The whole listing needs to be written out exactly, except for any images.
========
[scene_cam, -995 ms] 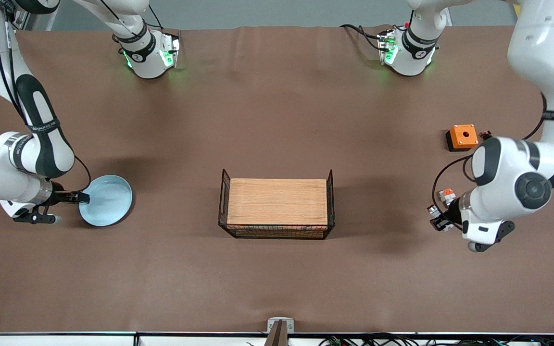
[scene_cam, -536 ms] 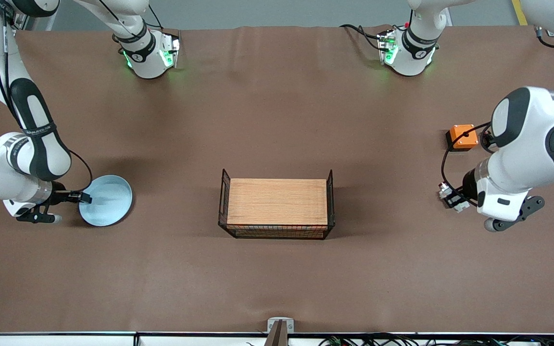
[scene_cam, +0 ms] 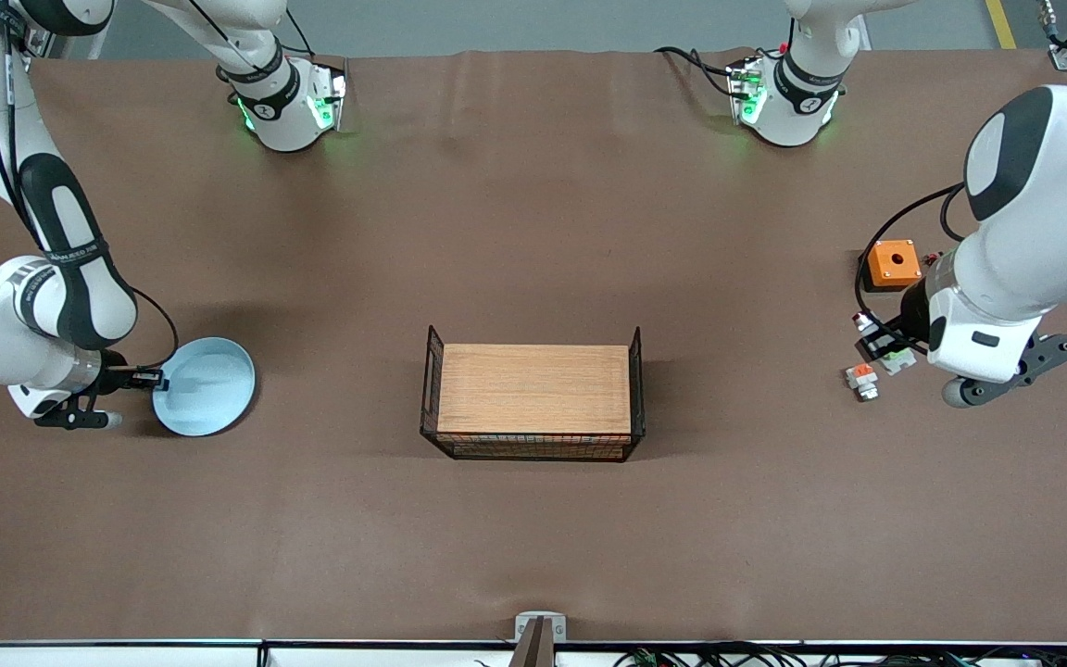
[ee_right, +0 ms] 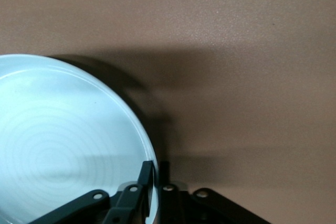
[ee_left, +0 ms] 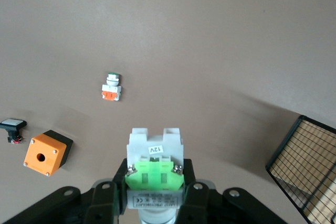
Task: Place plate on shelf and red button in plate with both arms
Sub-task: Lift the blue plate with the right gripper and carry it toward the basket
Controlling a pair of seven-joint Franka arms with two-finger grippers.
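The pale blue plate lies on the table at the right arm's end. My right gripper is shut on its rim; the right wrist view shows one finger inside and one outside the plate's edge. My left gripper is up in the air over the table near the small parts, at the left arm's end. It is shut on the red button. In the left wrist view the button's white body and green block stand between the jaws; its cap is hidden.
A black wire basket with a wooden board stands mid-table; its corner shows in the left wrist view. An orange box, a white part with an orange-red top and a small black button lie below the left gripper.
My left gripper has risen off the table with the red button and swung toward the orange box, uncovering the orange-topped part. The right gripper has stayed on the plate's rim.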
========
◆ EXERCISE RESULT
[scene_cam, -995 ms] 
[scene_cam, -536 ms] 
[scene_cam, +0 ms] 
[ee_right, +0 ms] 
[ee_left, +0 ms] 
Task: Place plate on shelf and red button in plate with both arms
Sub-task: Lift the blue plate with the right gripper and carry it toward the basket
Controlling a pair of seven-joint Franka arms with two-finger grippers.
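The pale blue plate lies on the table at the right arm's end. My right gripper is shut on its rim; the right wrist view shows one finger inside and one outside the plate's edge. My left gripper is up in the air over the table near the small parts, at the left arm's end. It is shut on the red button. In the left wrist view the button's white body and green block stand between the jaws; its cap is hidden.
A black wire basket with a wooden board stands mid-table; its corner shows in the left wrist view. An orange box, a white part with an orange-red top and a small black button lie below the left gripper.
My left gripper has risen off the table with the red button and swung toward the orange box, uncovering the orange-topped part. The right gripper has stayed on the plate's rim.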

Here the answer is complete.